= Downtown Gallery =

The Downtown Gallery was the first commercial art gallery established in 1926 by Edith Halpert in Greenwich Village, New York City, United States. At the time it was founded, it was the only New York gallery dedicated exclusively to contemporary American art by living artists.

==History==
In the fall of 1926, Edith Halpert, inspired by the art scene she encountered during her stay in France, decided to establish a platform in the United States where American artists could have similar opportunities. In 1926, with funds from a successful business career as an executive at the S. W. Straus & Company investment bank, Halpert, alongside her friend Berthe Kroll Goldsmith, inaugurated Our Gallery in Manhattan at 113 West 13th Street. The first notable occupant of 113 West 13th Street was Henry Jarvis Raymond, a young Whig journalist who, along with his wife, began raising their first son in the building within a year of its construction. Our Gallery served as a dedicated space for showcasing contemporary American art, often featuring works by artists within Halpert's social circle, including her husband, Samuel Halpert. In the subsequent year of 1927, prompted by the artistic community, particularly artist William Zorach, the gallery underwent a name change to the Downtown Gallery. Early promotional materials for the Downtown Gallery emphasized Halpert and Goldsmith's commitment to artistic quality and enduring value over transient trends, stating: "The Downtown Gallery has no prejudice for any one school. Its selection is driven by quality — by what is enduring — not by what is in vogue."

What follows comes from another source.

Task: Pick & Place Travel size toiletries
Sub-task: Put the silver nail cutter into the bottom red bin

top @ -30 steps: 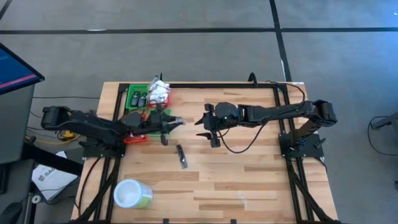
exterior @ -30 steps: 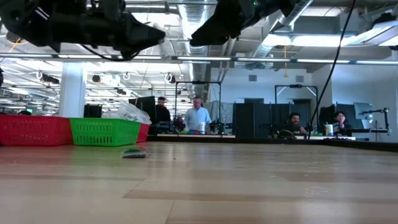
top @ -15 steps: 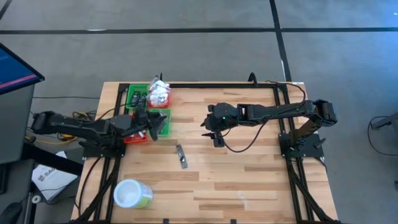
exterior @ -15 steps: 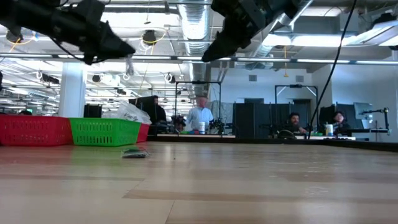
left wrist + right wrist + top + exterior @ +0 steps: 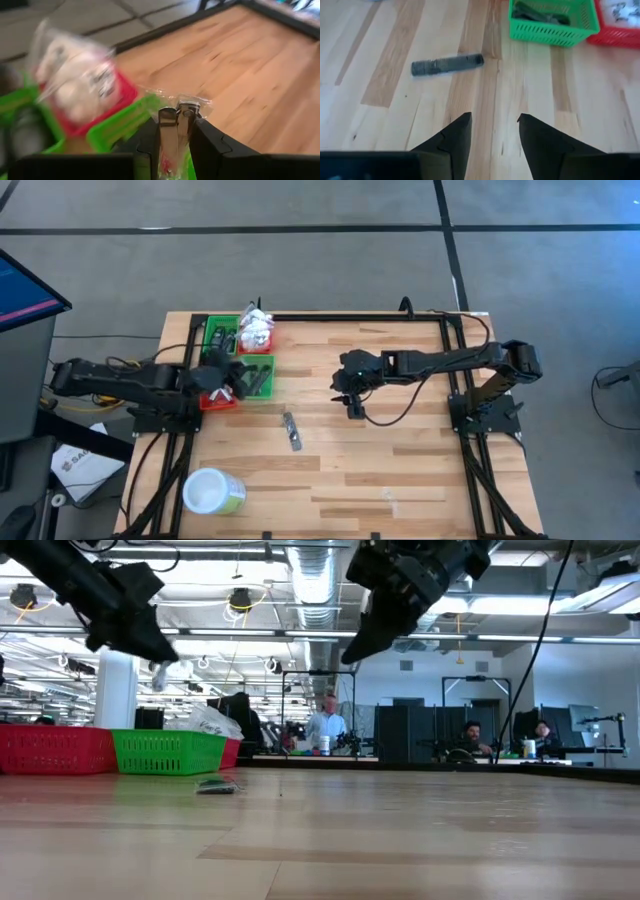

In 1929, Abby Aldrich Rockefeller became an early customer of the Gallery, during which time Halpert was selling 19th-century pictures and weathervanes that she had gathered from New England. The Downtown Gallery records consist largely of correspondence with collectors, including Edgar and Bernice Chrysler Garbisch, Preston Harrison, Mr. and Mrs. Maxim Karolik, William H. Lane, Abby Aldrich Rockefeller, Beram K. Saklatwalla, Robert Tannahill, and Electra Havemeyer Webb, as well as with dealers such as Robert Carlen, Landau Gallery, Leicester Galleries, Mirski Gallery, and Isabel Carleton Wilde.

In addition to showcasing artworks by women, immigrants, and Jewish artists, the Downtown Gallery notably distinguished itself as one of the first art spaces in New York City to feature the works of African American artists like Jacob Lawrence and Horace Pippin. Notably, during World War II, when the Japanese American painter Yasuo Kuniyoshi faced classification as an enemy alien, the gallery organized an exhibition of his paintings in 1942.

By 1931, the gallery had surpassed $100,000 in revenue. However, the subsequent year witnessed a significant downturn, with revenue plummeting by 50 per cent. In 1935, Edith Halpert became the sole proprietor of the business, overseeing its operations until her death in 1970. Following her demise, her niece, Nathaly Baum, assumed control of the gallery until its closure in 1973.

In 1934, Halpert organized the "Mile of Art" exhibition at Radio City Music Hall with the support of Mayor Fiorello LaGuardia and Nelson Rockefeller to assist artists struggling during the Great Depression. She relocated the Downtown Gallery uptown to 51st Street in 1940 and to 57th Street in 1965. Several works now in the collections of The Metropolitan Museum of Art traveled through the Downtown Gallery, including paintings by Stuart Davis (Men and Machine; 1934), Charles Demuth (Red Poppies; 1929), Charles Sheeler (Americana; 1931), and a 1918 collage by Max Weber, The Apollo in Matisse’s Studio.